Boosting techniques have recently been rising in Kaggle competitions and other predictive analysis tasks. You may have heard of them under the names of XGBoost or LGBM. In this tutorial, we’ll go through Adaboost, one of the first boosting techniques discovered.
This article can also be found on Towards Data Science.
The limits of Bagging
For what comes next, consider a binary classification problem. We are either classifying an observation as 0 or as 1. This is not the purpose of the article, but for the sake of clarity, let’s recall the concept of bagging.
Bagging is a technique that stands for Bootstrap Aggregating. The essence is to select T bootstrap samples, fit a classifier on each of these samples, and train the models in parallel. Typically, in a Random Forest, decision trees are trained in parallel. The results of all classifiers are then averaged into a bagging classifier :
\[H_T(x) = 1/T \sum_t {h_t(x)}\]This process can be illustrated in the following way. Let’s consider 3 classifiers which produce a classification result and can be either right or wrong. If we plot the results of the 3 classifiers, there are regions in which the classifiers will be wrong.

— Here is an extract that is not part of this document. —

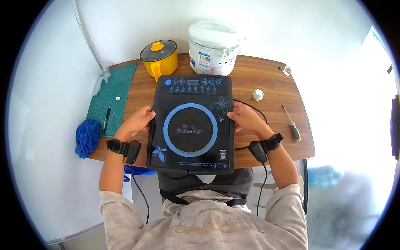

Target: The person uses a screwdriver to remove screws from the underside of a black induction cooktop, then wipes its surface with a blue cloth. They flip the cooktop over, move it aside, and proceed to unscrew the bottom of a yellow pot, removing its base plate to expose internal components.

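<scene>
A black induction cooker (191,141) with a blue ring is held up over the table's front edge, its button panel (192,82) toward the far side. On its left edge my left hand (139,121) grips with the thumb on top; the other fingers are partly hidden below. My right hand (246,118) clasps the right edge in the same way. From behind the cooker a black cord (255,109) runs out beside my right hand. Each wrist wears a black strap with a small box and a cable.
At the back of the wooden table (271,71) stand a yellow pot (166,62) with a glass lid and a white rice cooker (212,52). On the left are a green cutting mat (114,96), a pen (106,120) and blue cloth (87,137). A white jar (258,95) and screwdriver (294,130) lie right.
</scene>
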The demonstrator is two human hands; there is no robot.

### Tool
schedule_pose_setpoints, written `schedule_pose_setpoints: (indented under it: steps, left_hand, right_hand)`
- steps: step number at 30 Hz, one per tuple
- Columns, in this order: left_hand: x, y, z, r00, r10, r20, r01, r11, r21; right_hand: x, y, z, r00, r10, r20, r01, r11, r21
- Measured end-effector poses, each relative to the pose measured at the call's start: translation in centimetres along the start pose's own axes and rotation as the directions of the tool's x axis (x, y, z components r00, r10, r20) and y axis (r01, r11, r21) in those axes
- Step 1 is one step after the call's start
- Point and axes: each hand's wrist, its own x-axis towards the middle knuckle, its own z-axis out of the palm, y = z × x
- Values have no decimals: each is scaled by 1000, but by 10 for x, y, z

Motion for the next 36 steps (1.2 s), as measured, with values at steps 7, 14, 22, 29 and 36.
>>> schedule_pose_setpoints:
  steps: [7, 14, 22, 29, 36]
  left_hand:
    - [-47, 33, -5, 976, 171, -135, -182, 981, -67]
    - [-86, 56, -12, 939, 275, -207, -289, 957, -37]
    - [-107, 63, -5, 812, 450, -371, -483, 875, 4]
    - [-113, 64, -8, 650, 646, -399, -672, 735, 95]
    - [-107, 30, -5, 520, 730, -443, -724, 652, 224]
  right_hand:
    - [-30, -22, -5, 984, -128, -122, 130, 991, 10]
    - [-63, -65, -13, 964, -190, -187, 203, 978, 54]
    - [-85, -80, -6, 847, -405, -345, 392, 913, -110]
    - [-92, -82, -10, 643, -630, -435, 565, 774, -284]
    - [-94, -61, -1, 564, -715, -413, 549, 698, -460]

These regions are represented in red.
This example works perfectly since when one classifier is wrong, the two others are correct. By voting classifier, you achieve great accuracy! But as you might guess, there are also cases in which Bagging does not work properly, when all classifiers are mistaken in the same region.
For this reason, the intuition behind the discovery of Boosting was the following :
- instead of training parallel models, one needs to train models sequentially
- and each model should focus on where the previous classifier performed poorly
Introduction to Boosting
Concept
The intuition described above can be described as such :
- Train the model \(h_1\) on the whole set
- Train the model \(h_2\) with exaggerated data on the regions in which \(h_1\) performs poorly
- Train the model \(h_3\) with exaggerated data on the regions in which \(h_1\) ≠ \(h_2\)
- …
Instead of training the models in parallel, we can train them sequentially. This is the essence of Boosting!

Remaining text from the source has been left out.